Through the IPO, the fund may require the company to use a portion of its IPO proceeds to redeem the fund's investment and/or the fund may sell some or all of its investment in that offering or follow-on public offerings.

The company that agrees to a forced IPO provision should be prepared to go public and thereafter to be governed by the strict rules and regulations of the U.S. Securities and Exchange Commission, including the obligations to file public periodic reports.

Conclusion

Currently, both healthy companies and struggling companies have limited access to capital markets. At the same time, private equity funds have capital that needs to be put to work.

Funds have few control investment opportunities to use that capital in a market with limited leveraged buyout and financing alternatives. Private equity funds are now willing to make minority investments more than they have in the past.

While your private equity fund investor will likely have considerable control over both your ongoing operations and your ultimate destiny, your new capital partner will also bring considerable managerial, financial, technical and industry expertise to the table to drive you through the current crisis.
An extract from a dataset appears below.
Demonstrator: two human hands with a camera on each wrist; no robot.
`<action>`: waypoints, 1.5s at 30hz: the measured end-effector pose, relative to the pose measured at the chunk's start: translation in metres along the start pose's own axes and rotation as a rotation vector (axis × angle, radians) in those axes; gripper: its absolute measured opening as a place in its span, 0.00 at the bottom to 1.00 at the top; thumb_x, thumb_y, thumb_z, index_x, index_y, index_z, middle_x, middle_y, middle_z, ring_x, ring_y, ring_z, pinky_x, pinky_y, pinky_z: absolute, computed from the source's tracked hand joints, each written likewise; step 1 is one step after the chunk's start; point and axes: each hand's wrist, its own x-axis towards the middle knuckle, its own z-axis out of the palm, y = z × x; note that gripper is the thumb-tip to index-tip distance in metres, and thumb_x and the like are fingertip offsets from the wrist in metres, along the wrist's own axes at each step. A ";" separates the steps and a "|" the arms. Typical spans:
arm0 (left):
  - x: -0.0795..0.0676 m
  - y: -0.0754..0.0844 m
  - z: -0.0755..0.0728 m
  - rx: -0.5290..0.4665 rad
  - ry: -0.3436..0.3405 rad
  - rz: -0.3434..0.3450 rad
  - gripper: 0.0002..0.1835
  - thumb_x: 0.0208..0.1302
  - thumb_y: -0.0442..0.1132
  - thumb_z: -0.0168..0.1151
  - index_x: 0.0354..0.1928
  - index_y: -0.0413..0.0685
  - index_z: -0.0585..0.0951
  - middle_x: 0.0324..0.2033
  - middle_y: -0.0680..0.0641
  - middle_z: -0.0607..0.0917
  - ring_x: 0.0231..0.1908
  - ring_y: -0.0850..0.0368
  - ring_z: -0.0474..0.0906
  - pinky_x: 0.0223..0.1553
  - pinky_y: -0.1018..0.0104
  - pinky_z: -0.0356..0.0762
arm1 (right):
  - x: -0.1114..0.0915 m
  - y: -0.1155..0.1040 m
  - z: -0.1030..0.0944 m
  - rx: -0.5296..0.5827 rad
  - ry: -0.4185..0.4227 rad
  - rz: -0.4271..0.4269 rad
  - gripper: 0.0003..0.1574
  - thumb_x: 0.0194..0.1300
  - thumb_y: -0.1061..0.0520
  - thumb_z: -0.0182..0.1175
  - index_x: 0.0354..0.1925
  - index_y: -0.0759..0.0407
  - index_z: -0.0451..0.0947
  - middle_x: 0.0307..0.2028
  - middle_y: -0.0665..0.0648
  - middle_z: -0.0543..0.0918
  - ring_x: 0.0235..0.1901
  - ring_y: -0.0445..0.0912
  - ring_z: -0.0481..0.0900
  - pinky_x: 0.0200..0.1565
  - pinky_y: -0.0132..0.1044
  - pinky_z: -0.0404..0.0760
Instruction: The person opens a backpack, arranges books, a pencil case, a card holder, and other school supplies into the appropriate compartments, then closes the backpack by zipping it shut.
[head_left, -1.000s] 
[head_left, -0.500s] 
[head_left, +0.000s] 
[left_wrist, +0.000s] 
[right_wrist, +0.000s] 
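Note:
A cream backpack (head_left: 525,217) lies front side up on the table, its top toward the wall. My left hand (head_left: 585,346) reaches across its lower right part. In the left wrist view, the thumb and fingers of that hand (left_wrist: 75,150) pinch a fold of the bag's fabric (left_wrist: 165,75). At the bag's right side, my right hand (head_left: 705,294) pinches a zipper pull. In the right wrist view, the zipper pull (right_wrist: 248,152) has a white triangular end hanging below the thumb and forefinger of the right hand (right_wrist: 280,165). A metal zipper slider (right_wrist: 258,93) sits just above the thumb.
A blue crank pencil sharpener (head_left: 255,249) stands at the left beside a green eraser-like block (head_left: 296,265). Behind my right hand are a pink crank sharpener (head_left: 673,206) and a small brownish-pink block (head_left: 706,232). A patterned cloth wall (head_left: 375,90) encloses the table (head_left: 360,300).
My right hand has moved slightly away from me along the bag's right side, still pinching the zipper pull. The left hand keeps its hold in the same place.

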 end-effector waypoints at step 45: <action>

Eva Davis is a partner, co-chair of the global private equity practice and managing partner of the Los Angeles office at Winston & Strawn LLP.

Josh Birenbaum is an associate at the firm.

Brendan Mace is an associate at the firm.


The opinions expressed are those of the author(s) and do not necessarily reflect the views of the firm, its clients, or Portfolio Media Inc., or any of its or their respective affiliates. This article is for general information purposes and is not intended to be and should not be taken as legal advice.

[1] The LBO transaction is distinct from the typical venture capital or growth capital investment, in which the venture capital firm invests in a young or emerging company with little or no leverage, rarely obtaining majority control. Since the typical venture capital investment in a young or emerging company involves no debt capital, venture capital funds continue to make minority investments in the current economy.

[2] Private equity firms have historically been willing to join together to do a club deal — where each firm may have a minority investment, but together all firms have a control position. This article does not address these deals where the private equity funds collectively have control.

[3] Private equity firms have also been willing to make PIPE investments (private investment in public equity). This article is focused on private investments in private companies and does not address PIPE deals.